▶ **What to produce**:
Each line in the entries that has the word "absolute" has to be copied.

** Opening Given entries block **

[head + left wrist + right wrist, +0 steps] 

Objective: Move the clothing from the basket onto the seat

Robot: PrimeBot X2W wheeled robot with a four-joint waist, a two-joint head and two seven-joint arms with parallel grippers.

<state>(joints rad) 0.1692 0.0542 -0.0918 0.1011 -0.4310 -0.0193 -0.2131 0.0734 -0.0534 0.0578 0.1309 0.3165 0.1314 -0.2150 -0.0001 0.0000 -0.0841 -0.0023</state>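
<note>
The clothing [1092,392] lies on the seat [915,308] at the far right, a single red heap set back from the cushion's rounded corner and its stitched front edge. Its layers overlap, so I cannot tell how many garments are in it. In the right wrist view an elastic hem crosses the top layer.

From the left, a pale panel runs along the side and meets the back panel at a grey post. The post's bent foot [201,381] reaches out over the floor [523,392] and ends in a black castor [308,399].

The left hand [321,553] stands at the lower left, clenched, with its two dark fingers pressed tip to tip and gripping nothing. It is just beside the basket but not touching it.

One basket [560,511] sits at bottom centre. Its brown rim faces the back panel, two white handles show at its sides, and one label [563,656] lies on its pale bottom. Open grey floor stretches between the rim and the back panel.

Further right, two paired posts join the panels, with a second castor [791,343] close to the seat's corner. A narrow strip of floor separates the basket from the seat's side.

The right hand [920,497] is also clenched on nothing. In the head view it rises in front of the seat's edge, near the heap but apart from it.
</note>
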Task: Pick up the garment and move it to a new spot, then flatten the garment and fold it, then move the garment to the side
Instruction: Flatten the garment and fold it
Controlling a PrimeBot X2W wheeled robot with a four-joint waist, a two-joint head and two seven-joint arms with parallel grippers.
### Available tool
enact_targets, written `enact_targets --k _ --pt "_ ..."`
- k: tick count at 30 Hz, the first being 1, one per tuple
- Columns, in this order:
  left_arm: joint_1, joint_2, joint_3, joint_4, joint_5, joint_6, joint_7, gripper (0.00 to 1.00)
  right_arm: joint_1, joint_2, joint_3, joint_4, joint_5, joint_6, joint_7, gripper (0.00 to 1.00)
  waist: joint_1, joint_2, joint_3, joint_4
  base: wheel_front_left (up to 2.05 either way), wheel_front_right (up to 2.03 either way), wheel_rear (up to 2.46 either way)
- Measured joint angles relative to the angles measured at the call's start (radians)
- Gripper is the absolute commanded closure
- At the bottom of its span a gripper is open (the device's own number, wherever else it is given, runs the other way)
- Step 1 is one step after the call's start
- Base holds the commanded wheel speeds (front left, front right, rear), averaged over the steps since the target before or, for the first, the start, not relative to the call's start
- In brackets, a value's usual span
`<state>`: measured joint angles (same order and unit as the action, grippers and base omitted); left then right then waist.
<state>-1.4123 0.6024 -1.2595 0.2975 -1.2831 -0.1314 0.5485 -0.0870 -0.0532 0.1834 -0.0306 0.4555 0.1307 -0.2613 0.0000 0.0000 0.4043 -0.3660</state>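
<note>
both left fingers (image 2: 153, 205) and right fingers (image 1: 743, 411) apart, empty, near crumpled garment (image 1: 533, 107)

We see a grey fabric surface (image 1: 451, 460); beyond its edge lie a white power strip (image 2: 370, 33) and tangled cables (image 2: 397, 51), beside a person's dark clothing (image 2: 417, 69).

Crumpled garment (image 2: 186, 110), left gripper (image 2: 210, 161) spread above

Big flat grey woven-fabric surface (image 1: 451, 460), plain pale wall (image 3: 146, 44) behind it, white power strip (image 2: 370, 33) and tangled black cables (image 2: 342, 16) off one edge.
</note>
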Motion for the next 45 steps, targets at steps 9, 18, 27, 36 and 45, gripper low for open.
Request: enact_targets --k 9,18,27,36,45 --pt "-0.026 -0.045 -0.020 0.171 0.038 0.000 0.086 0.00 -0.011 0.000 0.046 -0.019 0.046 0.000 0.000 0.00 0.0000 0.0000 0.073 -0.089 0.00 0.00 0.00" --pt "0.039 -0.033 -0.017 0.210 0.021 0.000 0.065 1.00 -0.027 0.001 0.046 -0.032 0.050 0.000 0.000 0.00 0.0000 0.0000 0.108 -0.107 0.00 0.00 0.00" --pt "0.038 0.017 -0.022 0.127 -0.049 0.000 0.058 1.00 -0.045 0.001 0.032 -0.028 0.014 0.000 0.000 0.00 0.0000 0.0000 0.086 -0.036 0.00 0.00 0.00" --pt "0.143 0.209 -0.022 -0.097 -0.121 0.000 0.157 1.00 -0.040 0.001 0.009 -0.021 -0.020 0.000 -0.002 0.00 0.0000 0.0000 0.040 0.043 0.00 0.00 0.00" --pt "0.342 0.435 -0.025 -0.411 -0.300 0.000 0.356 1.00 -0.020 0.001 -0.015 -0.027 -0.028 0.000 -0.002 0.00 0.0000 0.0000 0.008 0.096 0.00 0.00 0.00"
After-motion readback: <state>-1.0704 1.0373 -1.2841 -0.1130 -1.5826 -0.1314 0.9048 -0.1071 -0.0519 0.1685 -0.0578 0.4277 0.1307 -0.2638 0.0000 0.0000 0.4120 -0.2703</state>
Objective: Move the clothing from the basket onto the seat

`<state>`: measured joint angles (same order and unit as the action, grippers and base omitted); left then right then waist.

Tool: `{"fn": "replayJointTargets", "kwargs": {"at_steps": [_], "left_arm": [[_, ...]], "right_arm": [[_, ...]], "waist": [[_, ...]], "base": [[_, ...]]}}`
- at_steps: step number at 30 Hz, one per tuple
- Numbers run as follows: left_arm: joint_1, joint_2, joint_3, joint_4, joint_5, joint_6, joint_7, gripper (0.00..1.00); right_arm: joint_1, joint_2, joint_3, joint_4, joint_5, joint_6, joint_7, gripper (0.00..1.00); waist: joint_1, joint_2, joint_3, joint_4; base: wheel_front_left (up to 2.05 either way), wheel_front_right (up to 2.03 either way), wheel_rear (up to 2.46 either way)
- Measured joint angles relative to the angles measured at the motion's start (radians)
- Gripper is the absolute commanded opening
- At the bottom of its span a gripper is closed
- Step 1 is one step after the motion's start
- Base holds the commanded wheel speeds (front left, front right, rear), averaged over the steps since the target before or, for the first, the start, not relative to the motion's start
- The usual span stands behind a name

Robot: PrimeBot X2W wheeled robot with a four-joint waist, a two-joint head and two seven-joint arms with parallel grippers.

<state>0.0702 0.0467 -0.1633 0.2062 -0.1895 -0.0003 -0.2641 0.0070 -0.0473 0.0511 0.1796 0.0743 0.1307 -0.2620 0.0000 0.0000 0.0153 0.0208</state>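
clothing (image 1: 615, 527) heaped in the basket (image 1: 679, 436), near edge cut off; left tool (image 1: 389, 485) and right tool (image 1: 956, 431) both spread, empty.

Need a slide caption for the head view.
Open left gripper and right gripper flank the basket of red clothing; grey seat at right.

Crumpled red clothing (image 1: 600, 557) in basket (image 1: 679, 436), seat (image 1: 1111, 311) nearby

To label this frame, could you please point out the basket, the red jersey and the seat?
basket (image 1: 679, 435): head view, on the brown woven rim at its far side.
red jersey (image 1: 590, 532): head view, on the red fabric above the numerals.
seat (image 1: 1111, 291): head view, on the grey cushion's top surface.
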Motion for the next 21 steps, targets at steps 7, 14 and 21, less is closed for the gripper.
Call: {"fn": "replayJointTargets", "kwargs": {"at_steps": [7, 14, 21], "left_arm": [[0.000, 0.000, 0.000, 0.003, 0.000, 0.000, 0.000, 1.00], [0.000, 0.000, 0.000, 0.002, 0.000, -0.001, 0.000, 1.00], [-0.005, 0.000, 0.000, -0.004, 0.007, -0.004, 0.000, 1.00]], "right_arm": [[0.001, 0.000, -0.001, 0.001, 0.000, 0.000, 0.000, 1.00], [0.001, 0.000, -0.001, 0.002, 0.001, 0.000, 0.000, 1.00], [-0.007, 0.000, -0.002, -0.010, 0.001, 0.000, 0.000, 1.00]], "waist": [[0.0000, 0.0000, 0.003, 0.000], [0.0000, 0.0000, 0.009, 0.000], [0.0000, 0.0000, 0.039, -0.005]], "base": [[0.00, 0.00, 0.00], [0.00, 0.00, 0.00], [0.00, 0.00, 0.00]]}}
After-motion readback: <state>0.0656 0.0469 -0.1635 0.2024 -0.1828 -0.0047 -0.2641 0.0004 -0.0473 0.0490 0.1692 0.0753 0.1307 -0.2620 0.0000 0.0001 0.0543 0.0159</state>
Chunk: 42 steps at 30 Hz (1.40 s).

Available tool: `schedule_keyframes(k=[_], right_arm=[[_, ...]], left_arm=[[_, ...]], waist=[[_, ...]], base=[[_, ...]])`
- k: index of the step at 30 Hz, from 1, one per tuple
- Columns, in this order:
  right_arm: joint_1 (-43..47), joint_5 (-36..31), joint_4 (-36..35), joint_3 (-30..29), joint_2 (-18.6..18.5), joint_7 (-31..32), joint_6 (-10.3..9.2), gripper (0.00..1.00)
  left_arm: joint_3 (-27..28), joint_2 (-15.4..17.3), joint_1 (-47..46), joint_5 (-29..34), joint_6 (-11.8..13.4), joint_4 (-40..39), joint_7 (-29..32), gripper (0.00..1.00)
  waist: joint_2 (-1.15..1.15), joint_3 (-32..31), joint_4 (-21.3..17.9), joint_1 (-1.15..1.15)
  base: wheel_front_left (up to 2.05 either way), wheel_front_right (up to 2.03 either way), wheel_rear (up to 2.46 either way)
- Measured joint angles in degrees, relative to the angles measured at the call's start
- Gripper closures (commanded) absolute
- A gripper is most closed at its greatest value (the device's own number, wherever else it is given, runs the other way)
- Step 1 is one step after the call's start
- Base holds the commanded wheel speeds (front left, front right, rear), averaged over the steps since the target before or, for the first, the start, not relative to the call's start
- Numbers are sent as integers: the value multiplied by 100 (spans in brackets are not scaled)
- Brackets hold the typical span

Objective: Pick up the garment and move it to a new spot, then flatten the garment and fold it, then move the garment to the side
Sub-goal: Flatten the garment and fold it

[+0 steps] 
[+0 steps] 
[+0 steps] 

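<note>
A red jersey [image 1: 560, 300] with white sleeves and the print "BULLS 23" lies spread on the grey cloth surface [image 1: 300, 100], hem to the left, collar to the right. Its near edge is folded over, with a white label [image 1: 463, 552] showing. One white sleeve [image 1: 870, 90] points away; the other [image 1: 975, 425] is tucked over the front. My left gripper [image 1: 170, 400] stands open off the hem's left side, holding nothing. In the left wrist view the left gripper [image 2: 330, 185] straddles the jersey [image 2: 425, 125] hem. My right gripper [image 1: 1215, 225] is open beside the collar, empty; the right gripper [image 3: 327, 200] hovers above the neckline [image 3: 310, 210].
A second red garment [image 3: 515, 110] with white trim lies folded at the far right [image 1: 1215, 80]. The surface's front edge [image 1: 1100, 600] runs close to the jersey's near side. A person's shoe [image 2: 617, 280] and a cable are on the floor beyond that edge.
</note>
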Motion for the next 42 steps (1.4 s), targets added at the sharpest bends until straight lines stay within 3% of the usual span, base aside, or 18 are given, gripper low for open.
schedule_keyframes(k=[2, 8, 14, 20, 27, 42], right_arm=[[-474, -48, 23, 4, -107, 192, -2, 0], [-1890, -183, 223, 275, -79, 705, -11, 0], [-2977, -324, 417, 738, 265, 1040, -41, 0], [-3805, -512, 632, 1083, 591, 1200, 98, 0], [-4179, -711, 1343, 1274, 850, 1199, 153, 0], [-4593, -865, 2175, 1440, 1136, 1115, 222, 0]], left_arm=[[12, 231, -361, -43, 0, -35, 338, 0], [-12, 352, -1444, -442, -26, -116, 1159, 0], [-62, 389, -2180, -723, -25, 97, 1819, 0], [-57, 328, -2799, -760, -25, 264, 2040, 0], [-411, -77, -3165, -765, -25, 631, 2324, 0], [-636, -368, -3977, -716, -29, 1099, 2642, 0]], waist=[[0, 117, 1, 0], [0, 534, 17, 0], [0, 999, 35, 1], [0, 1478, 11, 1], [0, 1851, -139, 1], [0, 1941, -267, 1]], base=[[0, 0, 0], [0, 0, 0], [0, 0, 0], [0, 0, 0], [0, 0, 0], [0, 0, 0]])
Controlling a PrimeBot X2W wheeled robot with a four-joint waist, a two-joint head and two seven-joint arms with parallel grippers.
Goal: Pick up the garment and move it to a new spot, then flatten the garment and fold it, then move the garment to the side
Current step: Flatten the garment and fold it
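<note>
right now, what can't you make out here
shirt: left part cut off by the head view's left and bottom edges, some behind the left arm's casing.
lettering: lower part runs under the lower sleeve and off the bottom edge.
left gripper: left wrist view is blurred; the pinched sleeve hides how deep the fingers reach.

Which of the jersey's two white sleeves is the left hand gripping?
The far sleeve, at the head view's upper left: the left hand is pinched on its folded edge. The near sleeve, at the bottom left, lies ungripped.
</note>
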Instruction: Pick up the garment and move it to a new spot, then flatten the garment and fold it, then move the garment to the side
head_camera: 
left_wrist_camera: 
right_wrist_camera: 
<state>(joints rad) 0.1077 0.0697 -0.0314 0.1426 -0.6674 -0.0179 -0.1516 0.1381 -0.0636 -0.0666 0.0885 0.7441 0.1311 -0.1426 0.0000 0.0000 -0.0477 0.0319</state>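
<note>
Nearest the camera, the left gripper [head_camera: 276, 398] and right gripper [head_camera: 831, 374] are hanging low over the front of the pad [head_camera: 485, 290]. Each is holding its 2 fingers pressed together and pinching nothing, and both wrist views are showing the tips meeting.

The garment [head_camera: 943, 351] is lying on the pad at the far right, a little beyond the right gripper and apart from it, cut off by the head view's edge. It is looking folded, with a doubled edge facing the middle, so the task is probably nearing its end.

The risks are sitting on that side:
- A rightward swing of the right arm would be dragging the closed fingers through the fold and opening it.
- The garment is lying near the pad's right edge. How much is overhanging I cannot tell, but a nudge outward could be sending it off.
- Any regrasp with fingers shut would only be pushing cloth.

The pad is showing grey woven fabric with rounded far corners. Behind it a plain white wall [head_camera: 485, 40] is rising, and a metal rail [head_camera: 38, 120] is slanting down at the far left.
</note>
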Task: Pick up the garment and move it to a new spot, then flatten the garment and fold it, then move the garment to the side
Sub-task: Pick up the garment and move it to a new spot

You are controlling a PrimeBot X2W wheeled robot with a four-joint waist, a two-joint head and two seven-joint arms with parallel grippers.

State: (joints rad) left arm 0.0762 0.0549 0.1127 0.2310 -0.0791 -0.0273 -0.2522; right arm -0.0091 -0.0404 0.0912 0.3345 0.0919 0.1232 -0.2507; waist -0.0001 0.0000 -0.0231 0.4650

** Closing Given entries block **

▶ **Your solution**:
- Gripper is the absolute commanded closure
- Gripper is the absolute commanded opening
- Gripper closures (commanded) absolute

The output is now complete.